- What you will do
Give every line of the listing back, exactly as written.

- Supplied material

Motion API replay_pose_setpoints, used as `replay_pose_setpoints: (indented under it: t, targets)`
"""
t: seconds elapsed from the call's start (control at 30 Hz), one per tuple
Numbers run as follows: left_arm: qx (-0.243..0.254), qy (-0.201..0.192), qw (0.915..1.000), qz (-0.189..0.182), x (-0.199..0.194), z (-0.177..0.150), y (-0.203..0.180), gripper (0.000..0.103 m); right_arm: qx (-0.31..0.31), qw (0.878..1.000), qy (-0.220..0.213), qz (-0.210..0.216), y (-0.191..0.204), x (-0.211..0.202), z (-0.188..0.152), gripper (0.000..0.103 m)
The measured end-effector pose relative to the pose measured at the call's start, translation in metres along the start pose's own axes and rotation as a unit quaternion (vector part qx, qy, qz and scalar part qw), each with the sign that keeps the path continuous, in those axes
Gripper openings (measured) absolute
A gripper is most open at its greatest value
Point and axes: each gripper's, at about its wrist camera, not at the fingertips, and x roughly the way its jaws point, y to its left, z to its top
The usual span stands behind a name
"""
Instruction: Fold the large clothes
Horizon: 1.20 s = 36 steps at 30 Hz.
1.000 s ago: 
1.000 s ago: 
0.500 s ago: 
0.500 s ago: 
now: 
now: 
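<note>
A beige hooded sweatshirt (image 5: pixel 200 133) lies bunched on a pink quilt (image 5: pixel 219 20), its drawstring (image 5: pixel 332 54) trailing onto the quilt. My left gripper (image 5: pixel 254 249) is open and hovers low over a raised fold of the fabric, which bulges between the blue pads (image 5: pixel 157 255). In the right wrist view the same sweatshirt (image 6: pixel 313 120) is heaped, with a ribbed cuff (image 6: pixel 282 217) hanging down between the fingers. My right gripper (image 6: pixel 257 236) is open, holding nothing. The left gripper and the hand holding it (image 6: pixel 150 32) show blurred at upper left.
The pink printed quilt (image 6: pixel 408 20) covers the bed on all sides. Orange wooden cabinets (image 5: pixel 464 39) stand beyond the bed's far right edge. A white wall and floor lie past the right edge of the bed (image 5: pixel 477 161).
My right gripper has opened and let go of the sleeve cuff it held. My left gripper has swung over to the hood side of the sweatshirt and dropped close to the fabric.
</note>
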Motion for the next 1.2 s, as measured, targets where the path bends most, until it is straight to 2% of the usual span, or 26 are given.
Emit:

- Exercise answer
Motion API replay_pose_setpoints, used as `replay_pose_setpoints: (indented under it: t, targets)`
"""
t: seconds elapsed from the call's start (control at 30 Hz), one per tuple
Numbers run as follows: left_arm: qx (-0.243..0.254), qy (-0.201..0.192), qw (0.915..1.000), qz (-0.189..0.182), x (-0.199..0.194), z (-0.177..0.150), y (-0.203..0.180), gripper (0.000..0.103 m); right_arm: qx (-0.31..0.31), qw (0.878..1.000), qy (-0.220..0.213), qz (-0.210..0.216), y (-0.191..0.204), x (-0.211..0.202), z (-0.188..0.152), gripper (0.000..0.103 m)
The measured end-effector pose relative to the pose measured at the call's start, translation in metres along the start pose's own axes and rotation as a unit quaternion (vector part qx, qy, qz and scalar part qw), each with the sign that keeps the path continuous, in those axes
Gripper openings (measured) absolute
A gripper is most open at its greatest value
Point and axes: each gripper's, at about its wrist camera, not at the fingertips, and x roughly the way its jaws point, y to its left, z to its top
The usual span stands behind a name
"""
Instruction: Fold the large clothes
Horizon: 1.20 s = 36 steps at 30 Hz.
1.000 s ago: 
1.000 s ago: 
0.500 s ago: 
0.500 s ago: 
now: 
now: 
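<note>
A beige hooded sweatshirt (image 5: pixel 200 133) lies bunched on a pink quilt (image 5: pixel 219 20), its drawstring (image 5: pixel 332 54) trailing onto the quilt. My left gripper (image 5: pixel 254 249) is open and hovers low over a raised fold of the fabric, which bulges between the blue pads (image 5: pixel 157 255). In the right wrist view the same sweatshirt (image 6: pixel 313 120) is heaped, with a ribbed cuff (image 6: pixel 282 217) hanging down between the fingers. My right gripper (image 6: pixel 257 236) is open, holding nothing. The left gripper and the hand holding it (image 6: pixel 150 32) show blurred at upper left.
The pink printed quilt (image 6: pixel 408 20) covers the bed on all sides. Orange wooden cabinets (image 5: pixel 464 39) stand beyond the bed's far right edge. A white wall and floor lie past the right edge of the bed (image 5: pixel 477 161).
My right gripper has opened and let go of the sleeve cuff it held. My left gripper has swung over to the hood side of the sweatshirt and dropped close to the fabric.
</note>
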Motion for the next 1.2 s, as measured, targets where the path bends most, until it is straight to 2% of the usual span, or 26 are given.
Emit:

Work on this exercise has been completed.